Actualizado 26/11/2012 14:31 CET

Un guardia civil acusado de quedarse 2.670 euros en multas lo niega y asegura que entregó el dinero

SEVILLA, 26 Nov. (EUROPA PRESS) -

Un guardia civil del destacamento de Tráfico de San Juan de Aznalfarache (Sevilla) acusado de quedarse con el dinero de 13 multas formuladas a ciudadanos extranjeros entre marzo y abril del año 2010 ha negado haberse apropiado de dicha suma, ascendente a 2.670 euros, y ha asegurado que entregó dicho dinero, defendiendo que en 41 años de carrera en la Benemérita "no he tenido ningún problema".

En su escrito de acusación, consultado por Europa Press, la Fiscalía de Sevilla pide para el imputado, J.M.M., de 59 años de edad, tres años de prisión, la suspensión de empleo o cargo público durante tres años, así como el pago de una multa por valor de 1.200 euros, por un presunto delito continuado de malversación de caudales públicos.

El Ministerio Público asevera que el imputado prestaba sus servicios como guardia civil en el cuartel de San Juan de Aznalfarache, siendo una de sus funciones interponer denuncias por infracciones de tráfico, "estando incluso facultado para cobrar el importe de determinadas sanciones en el acto", con un descuento por abono inmediato. No obstante, debía proceder posteriormente a su gestión y a la devolución de las cantidades pagadas por los infractores.

Pues bien, en su declaración durante el juicio con jurado popular que se está celebrando en la Audiencia Provincial de Sevilla, el agente ha reconocido que cobró el dinero de estas 13 multas pero ha defendido que dicho dinero lo entregó siempre en el cuartel junto al original y la copia de la denuncia. "El dinero está todo entregado", ha puesto de manifiesto en reiteradas ocasiones a preguntas de la fiscal.

Ha relatado que, una vez cobrado el dinero de las multas, lo llevaba al cuartel, donde si no había nadie "lo metía en un buzón" junto a la denuncia, mientras que cuando se encontraba presente el guardia-puerta se lo entregaba a él directamente, punto en el que la fiscal le ha llamado la atención sobre el hecho de que ninguna de las denuncias investigadas tuviera la verificación del personal de la oficina ni el visto bueno del responsable de la Unidad, como es preceptivo según la normativa.

"En 18 años que llevo en el Destacamento de Tráfico nunca me han firmado una multa", ha indicado el imputado.

"LLEVO 41 AÑOS EN LA GUARDIA CIVIL Y NO HE TENIDO NINGÚN PROBLEMA"

"A partir de que se entrega la denuncia junto con el dinero, nuestra misión termina y ya perdemos el control de lo que ocurre, y si existe alguna incidencia me tienen que avisar en uno o dos días, no al año", ha aseverado el acusado, quien ha señalado que esta es la forma de actuar de la mayoría de los guardias civiles, aunque ha insistido en que no se acuerda de a quién entregó el dinero de las multas. "Yo sé que entregué el dinero, llevo 41 años en la Guardia Civil y no he tenido ningún problema", ha incidido.
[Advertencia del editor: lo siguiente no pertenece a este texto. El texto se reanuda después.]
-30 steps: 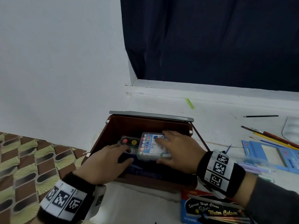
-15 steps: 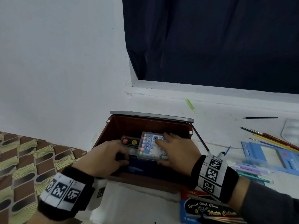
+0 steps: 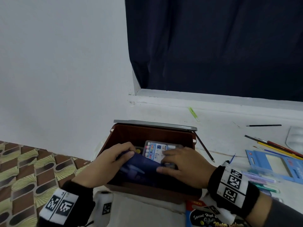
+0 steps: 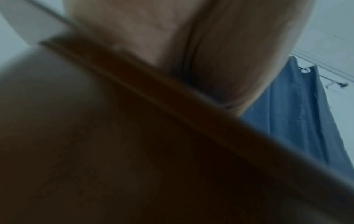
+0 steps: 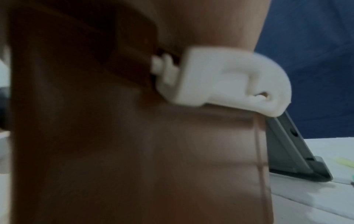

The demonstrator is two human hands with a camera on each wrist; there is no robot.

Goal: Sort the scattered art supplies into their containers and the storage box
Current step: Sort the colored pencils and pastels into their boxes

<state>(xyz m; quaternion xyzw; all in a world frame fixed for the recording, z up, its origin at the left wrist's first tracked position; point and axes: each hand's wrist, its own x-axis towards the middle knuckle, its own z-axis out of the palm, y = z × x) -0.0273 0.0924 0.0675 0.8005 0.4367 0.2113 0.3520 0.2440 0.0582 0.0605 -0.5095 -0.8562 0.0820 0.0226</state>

Tras señalar que su relación con el guardia-puerta era "buena" hasta que se denunciaron estos hechos, el imputado ha querido dejar claro que, una vez entregaba el dinero a éste, "no me daba recibo" alguno con el que poder demostrar la entrega del dinero.
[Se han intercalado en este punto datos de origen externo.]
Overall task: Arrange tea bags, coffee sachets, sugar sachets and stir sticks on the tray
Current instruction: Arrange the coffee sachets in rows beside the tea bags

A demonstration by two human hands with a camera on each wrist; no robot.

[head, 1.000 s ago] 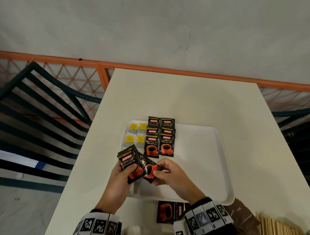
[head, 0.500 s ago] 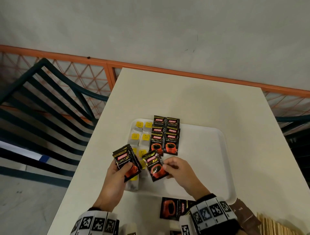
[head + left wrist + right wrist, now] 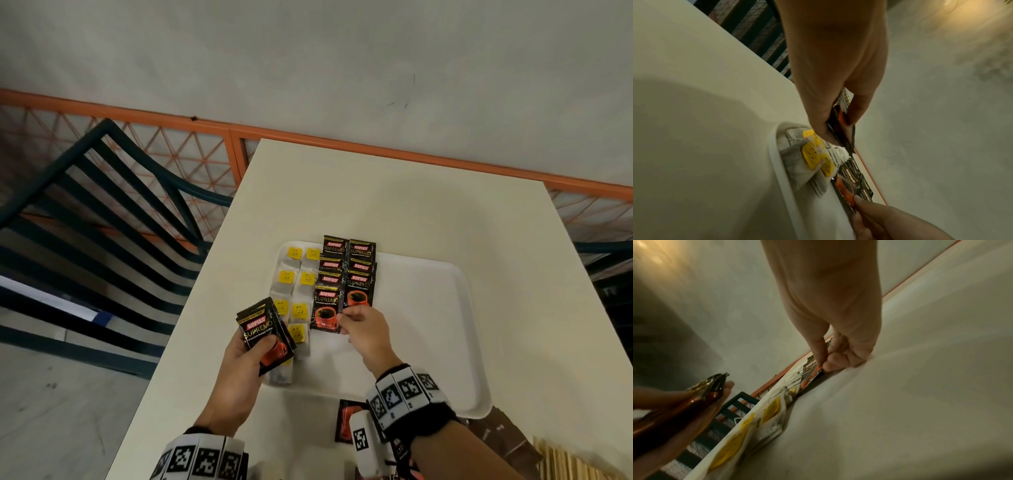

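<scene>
While left hand grips Kopiko Supremo sachets, right hand pinches another sachet

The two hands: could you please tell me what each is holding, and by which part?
Left hand grips a small stack of Kopiko coffee sachets by its lower half. Right hand pinches one Kopiko sachet on the tray by its lower right edge.
</scene>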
La fiscal le ha cuestionado por cada una de las multas que interpuso, haciendo especial hincapié en que en la denuncia interpuesta a un ciudadano austriaco --que fue quien "destapó" el caso-- no consta el domicilio de éste y únicamente la palabra 'Austria', a lo que el acusado ha dicho que "sería un fallo" de la PDA con la que registran las multas.

LOS HECHOS, SEGÚN LA FISCAL

El detenido, según la Fiscalía, se quedó presuntamente con el dinero procedente de hasta 13 multas, todas ellas cometidas por extranjeros no residentes en España en distintos puntos de la provincia de Sevilla. La cantidad sustraída procedente de las multas variaba, según el caso, entre 63 y 420 euros, con lo que supuestamente se apropió de una cantidad total de 2.670 euros y en ninguno de los casos el imputado entregó en su unidad ni el dinero ni el boletín de denuncia.

Según relata el escrito de la Fiscalía, en el transcurso de un mismo día, el 6 de marzo, y en un mismo lugar, en la carretera A-66 en el término municipal de Salteras, el detenido formuló hasta diez denuncias a tres conductores extranjeros, quedándose con el dinero aportado por todos ellos para el pago de las infracciones de tráfico, que sumaban un total de 1.260 euros.